● WHAT IS EXPECTED: All of the lines below should be copied word for word.

● INFORMATION PROVIDED:
○ ○ ○ ○ ○ ○ ○

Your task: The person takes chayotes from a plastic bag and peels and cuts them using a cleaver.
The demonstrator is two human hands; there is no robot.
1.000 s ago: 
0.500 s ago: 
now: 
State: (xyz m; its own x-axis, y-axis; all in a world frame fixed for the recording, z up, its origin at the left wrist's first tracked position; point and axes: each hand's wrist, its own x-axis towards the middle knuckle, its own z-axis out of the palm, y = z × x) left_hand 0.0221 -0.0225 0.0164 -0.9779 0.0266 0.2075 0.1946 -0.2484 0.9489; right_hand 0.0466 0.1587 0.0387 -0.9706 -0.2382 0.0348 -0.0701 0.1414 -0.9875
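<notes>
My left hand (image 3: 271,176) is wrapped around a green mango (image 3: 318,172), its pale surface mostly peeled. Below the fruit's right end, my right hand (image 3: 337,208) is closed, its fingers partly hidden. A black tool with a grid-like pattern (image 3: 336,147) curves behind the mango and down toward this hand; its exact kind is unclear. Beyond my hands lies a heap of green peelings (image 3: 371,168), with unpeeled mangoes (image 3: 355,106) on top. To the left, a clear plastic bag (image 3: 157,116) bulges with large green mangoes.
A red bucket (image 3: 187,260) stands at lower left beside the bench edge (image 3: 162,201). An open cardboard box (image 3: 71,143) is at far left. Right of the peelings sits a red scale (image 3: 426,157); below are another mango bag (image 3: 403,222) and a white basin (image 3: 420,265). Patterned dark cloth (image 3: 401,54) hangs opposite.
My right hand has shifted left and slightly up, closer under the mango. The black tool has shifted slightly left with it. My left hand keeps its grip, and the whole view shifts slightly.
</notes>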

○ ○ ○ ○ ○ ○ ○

● COMPLETED TASK:
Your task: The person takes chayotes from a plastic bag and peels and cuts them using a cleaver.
The demonstrator is two human hands; there is no robot.
1.000 s ago: 
0.500 s ago: 
now: 
State: (xyz m; its own x-axis, y-axis; all in a world frame fixed for the recording, z up, its origin at the left wrist's first tracked position; point and axes: each hand's wrist, its own x-axis towards the middle knuckle, its own z-axis out of the palm, y = z × x) left_hand 0.0221 -0.0225 0.0164 -0.9779 0.0266 0.2075 0.1946 -0.2484 0.9489; right_hand 0.0466 0.1587 0.0387 -0.9706 -0.2382 0.0348 -0.0701 0.1414 -0.9875
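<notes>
My left hand (image 3: 271,176) is wrapped around a green mango (image 3: 318,172), its pale surface mostly peeled. Below the fruit's right end, my right hand (image 3: 337,208) is closed, its fingers partly hidden. A black tool with a grid-like pattern (image 3: 336,147) curves behind the mango and down toward this hand; its exact kind is unclear. Beyond my hands lies a heap of green peelings (image 3: 371,168), with unpeeled mangoes (image 3: 355,106) on top. To the left, a clear plastic bag (image 3: 157,116) bulges with large green mangoes.
A red bucket (image 3: 187,260) stands at lower left beside the bench edge (image 3: 162,201). An open cardboard box (image 3: 71,143) is at far left. Right of the peelings sits a red scale (image 3: 426,157); below are another mango bag (image 3: 403,222) and a white basin (image 3: 420,265). Patterned dark cloth (image 3: 401,54) hangs opposite.
My right hand has shifted left and slightly up, closer under the mango. The black tool has shifted slightly left with it. My left hand keeps its grip, and the whole view shifts slightly.
</notes>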

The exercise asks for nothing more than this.